Due to a seemingly ever-expanding list of countries with better economic growth prospects, September extended the Asia Pacific property sector’s positive performance, with total returns of 1.3 percent. Impressively, three-quarters through 2017, the region has only suffered one month with negative returns, a nominal –0.3 percent return in June. With year-to-date returns through September of 30.0 percent as compared with global real estate returns of 19.0 percent, the Asia Pacific region remains the best-performing region within the global property sector. Generally, real estate companies continue to benefit from a strengthening global-growth environment, but with the rise in yields (the U.S. 10-year Treasury yield increased by 21 basis points in September), REITs had a tough September (down 1.8 percent in the region), as they are partial yield proxies (with returns based on SNL Financial data, with quoted country returns in local currency, and regional indices quoted in U.S. dollars). Overall, the property sector returns compare favorably to global stock total returns of 2.2 percent in September and 10.8 percent year-to-date, as per the MSCI World Index.
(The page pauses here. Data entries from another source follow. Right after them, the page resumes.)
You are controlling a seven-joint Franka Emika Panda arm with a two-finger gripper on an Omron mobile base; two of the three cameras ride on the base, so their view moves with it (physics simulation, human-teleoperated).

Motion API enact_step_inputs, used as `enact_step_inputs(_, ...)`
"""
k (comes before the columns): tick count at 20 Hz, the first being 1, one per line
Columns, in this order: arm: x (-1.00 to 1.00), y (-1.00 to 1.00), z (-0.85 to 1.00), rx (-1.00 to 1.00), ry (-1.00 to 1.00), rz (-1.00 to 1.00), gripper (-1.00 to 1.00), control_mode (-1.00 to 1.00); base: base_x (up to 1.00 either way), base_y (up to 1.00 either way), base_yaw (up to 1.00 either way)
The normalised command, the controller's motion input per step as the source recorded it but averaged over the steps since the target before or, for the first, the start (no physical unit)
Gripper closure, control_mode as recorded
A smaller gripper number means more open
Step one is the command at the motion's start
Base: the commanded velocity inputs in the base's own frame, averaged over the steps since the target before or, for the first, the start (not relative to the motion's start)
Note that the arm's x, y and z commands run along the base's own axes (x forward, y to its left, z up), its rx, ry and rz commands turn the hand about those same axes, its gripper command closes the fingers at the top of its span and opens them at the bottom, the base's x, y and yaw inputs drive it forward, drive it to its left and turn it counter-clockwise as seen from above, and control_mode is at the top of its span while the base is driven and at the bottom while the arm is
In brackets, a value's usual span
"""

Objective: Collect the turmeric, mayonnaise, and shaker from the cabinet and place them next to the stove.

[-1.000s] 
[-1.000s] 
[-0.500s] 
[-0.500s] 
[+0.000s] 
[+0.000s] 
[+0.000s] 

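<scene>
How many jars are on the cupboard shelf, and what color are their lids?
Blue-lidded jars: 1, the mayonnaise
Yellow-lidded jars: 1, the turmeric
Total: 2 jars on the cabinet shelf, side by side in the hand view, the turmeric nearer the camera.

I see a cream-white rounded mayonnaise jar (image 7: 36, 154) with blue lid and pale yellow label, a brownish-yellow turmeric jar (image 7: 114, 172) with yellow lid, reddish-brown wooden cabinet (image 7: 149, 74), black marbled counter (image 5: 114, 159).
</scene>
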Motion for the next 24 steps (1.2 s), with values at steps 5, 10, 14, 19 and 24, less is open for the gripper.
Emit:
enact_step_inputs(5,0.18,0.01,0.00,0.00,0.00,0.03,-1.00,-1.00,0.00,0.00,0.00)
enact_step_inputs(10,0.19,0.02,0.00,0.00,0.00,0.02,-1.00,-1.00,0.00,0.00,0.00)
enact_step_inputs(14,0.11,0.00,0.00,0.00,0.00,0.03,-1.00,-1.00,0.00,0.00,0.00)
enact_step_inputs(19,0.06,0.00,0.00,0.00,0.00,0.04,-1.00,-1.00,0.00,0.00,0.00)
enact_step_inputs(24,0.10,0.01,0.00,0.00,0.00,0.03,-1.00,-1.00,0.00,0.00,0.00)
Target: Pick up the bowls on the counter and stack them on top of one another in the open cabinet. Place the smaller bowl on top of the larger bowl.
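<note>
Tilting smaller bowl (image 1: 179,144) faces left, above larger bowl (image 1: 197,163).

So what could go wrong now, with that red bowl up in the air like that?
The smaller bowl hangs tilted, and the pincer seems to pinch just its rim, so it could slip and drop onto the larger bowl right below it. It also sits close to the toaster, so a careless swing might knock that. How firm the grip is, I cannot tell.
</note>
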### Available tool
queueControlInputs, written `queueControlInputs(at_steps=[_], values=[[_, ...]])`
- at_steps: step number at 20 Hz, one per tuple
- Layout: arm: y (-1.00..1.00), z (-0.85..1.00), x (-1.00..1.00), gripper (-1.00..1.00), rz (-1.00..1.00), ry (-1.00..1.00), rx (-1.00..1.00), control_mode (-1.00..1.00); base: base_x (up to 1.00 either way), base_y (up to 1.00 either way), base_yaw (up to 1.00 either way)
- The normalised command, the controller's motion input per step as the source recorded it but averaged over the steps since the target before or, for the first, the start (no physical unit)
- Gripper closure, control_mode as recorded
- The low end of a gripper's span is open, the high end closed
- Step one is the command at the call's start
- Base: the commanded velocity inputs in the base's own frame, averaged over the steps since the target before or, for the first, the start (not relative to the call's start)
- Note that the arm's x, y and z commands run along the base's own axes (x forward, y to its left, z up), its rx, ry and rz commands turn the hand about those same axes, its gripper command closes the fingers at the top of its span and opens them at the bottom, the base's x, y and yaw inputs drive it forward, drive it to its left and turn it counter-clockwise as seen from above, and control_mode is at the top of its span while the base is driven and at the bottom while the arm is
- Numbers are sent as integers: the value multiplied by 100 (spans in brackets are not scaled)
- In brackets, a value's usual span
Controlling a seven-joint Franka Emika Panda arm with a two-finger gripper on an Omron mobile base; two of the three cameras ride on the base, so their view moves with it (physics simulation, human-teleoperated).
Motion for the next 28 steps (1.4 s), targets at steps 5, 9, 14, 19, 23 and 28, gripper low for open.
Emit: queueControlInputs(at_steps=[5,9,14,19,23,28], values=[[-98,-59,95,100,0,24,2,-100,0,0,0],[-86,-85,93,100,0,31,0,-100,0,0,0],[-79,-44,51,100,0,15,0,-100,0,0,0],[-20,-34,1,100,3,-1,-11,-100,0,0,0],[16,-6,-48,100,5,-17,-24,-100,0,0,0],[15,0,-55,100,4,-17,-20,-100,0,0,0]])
On a country basis, the Chinese economy is showing good strength and driving regional growth, with the recent manufacturing PMI gauge at its highest level in five years. All eyes, however, have been on any new policy mandates prior to the 19th National Congress of the Chinese Communist Party and, true to form, tightening measures on property sales were expanded into Tier 2 and Tier 3 cities in the second half of September. As such, real estate stocks fell in excess of 6 percent during the last 10 trading days of the month, ending September down 3.9 percent. This puts the sector at 4.6 percent total returns for the year through September (based on the Shanghai Property Composite Index, in local currency). Meanwhile, Hong Kong property stocks continue to move slightly higher, up another 2.8 percent during September and now up 49.9 percent year-to-date. The market is benefiting from healthy real estate fundamentals, and new government farmland conversion policies that should lead to higher net asset values for developer-owned land banks.

In Singapore, property stock performance was down slightly (by 1.0 percent) in September, as the market took a breather after very strong year-to-date returns of 23.4 percent. Overall, the market is benefiting from a stabilization in office rents and residential prices, as well as dividend yields that remain well in excess of 10-year government bonds.

Finally, Japanese property stocks were modestly positive in September, at 0.9 percent, as investors are perhaps beginning to appreciate the relatively cheaper valuation levels of Japanese developers. In addition, the Japanese economy is continuing to improve, with good PMI numbers and a surprise to the upside in the latest Tankan Survey. For the year through September, Japanese real estate company returns are down 5.9 percent, with the J-REITs down 8.8 percent. Due to the de-rating, Japan valuations have become more reasonable, both from a premium to net asset value and yield perspective.

Looking at net asset valuations based on SNL Financial data, even with the strong returns, property prices are increasing globally because of demand for assets and growing property-level cash flows. Asia Pacific and global property stocks, therefore, are still trading below underlying NAV, at an approximate –7 percent discount. Japan still trades at a regional-high premium of approximately 17 percent above NAV, but this premium has come down substantially and is near the narrowest premium in over five years. Singapore trades closer to the global average, at an approximate 4 percent discount. Meanwhile, because of the preponderance of developers over REITs (and in the case of China, essentially all developers) among listed companies, China and Hong Kong trade at the deepest discounts of 35 percent and 40 percent, respectively.

 

Christopher Hartung is director, portfolio manager, with Lazard Asset Management, based in San Francisco.